Summary: New ways to generate, speculative decoding and diffusion LLMs

Standard LLM generation is autoregressive. One token at a time, each one a full forward pass through the network. Every LLM you currently use generates text this way. The field is exploring two specific alternatives that change either how fast or whether sequential at all.

Speculative decoding speeds up autoregressive generation. A small “draft” model proposes the next K tokens autoregressively. The big “target” model then verifies all K tokens in a single forward pass. An acceptance-rejection scheme accepts tokens where the draft and target agree and falls back when they don’t. The math guarantees the output distribution matches what the target model would have produced alone; quality is preserved exactly while throughput goes up substantially. Now standard in production LLM serving.

Diffusion LLMs (DLLMs) abandon autoregressive entirely. Borrowing from image diffusion, they start from a fully-masked output sequence and refine it across K denoising steps. Each step considers the whole sequence at once. ~10× faster than autoregressive on long outputs. Bidirectional context makes fill-in-the-middle tasks natural. Quality is approaching autoregressive parity but not yet at the frontier as of late 2025.

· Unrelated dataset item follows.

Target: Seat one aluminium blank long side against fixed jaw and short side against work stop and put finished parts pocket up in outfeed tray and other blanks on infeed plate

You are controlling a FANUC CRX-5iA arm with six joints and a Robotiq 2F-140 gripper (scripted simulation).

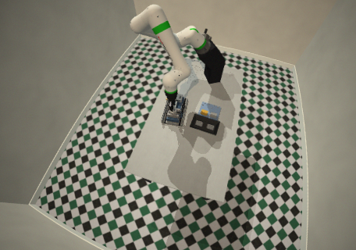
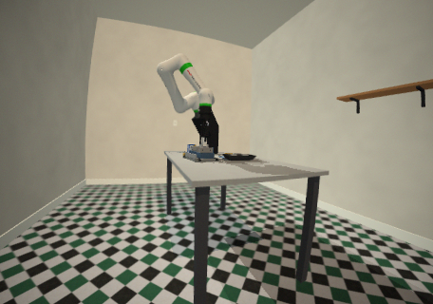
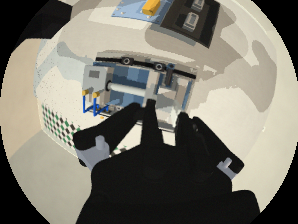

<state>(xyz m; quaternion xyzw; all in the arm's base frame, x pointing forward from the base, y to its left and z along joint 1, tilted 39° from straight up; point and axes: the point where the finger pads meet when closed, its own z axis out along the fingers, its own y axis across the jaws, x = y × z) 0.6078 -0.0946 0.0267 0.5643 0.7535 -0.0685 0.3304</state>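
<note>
End effector [image 3: 168, 121] down in the vise [image 1: 175, 110] on the table [image 1: 164, 155], clamped on a pale aluminium blank [image 3: 168, 111] at the opening; arm bent, wrist pointing straight down.

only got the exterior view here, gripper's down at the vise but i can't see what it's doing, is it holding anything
Observer: Yes. In the wrist view the gripper is shut on a pale block, apparently a blank, over the vise.
Operator: what's left on the infeed plate
Observer: The top view shows a brass blank on the blue infeed plate, with a greyish piece beside it.
Operator: outfeed tray got parts in it
Observer: The dark outfeed tray holds two grey parts, side by side.
</note>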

The lecturer’s “writing a speech” analogy for DLLMs: when you write a speech, you don’t produce it linearly from word one. You sketch a plan, draft each section roughly, then refine. Diffusion generation works the same way: a coarse first pass establishes structure, subsequent passes add detail.

This summary is the scan-it-in-five-minutes version. The full lesson covers the speculative-decoding mechanism in detail, the “noise is to images what mask is to text” framing, and the practical guidance on when each alternative fits.

Core ideas

Autoregressive default. One token per forward pass. Sequential, left-to-right. Every standard LLM works this way.
Speculative decoding mechanism. Small draft model proposes K tokens. Big target model verifies all K in one pass. Acceptance-rejection scheme guarantees same output distribution as target-alone. Net: many tokens per target-model pass instead of one.
Why speculative decoding is free quality-wise. The math is designed so the marginal distribution over generated tokens matches what the target would have produced. Not “approximately” or “usually.” Exactly.
Why it works mechanically. LLM inference is memory-bound at scale. A single big-model forward pass with K tokens is roughly as expensive as one with one token. So verifying K draft tokens at once is essentially free.
Multi-token prediction variant. Embed the draft mechanism inside the target model with multiple heads. Same idea, no separate small model needed.
Speculative decoding is now standard. Most frontier API serving uses it implicitly. Open-source frameworks (vLLM, TGI, TensorRT-LLM) expose it.
Diffusion LLMs replace the paradigm. Start from all-mask sequence. Run K denoising steps; each step predicts all positions in parallel. Output emerges from coarse-to-fine refinement.
“Noise is to images what mask is to text.” The translation from image diffusion to text diffusion. Tokens are discrete; you can’t add Gaussian noise to them, but you can mask them.
DLLM advantages. Speed (~10× faster on long outputs). Bidirectional context (fill-in-the-middle natural). Coarse-to-fine refinement.
DLLM limitations. Quality not yet at frontier, but closing. Many post-2022 LLM techniques (CoT, reasoning chains, RLHF) need adaptation. Production tooling immature.
Pitfall: confusing speculative decoding with quantization/distillation. All improve throughput but for different reasons; they can be combined, are not the same.
Pitfall: treating DLLMs as production-ready. They are not for most use cases as of late 2025.

What changes for you

After this lesson, “frontier model is X faster now” announcements stop being mysterious. Most are speculative-decoding wins, often invisible to the user. The “one token at a time” mental model becomes one option among several. And when a code-completion tool seems eerily good at filling in the middle of a function, the underlying generation might not be autoregressive at all; diffusion LLMs are starting to show up in those niches.

Autoregressive (one token at a time) is the default. It is not the only option.
Speculative decoding makes autoregressive faster without changing the output distribution.
Diffusion LLMs change the paradigm: start from all-mask, refine in parallel passes.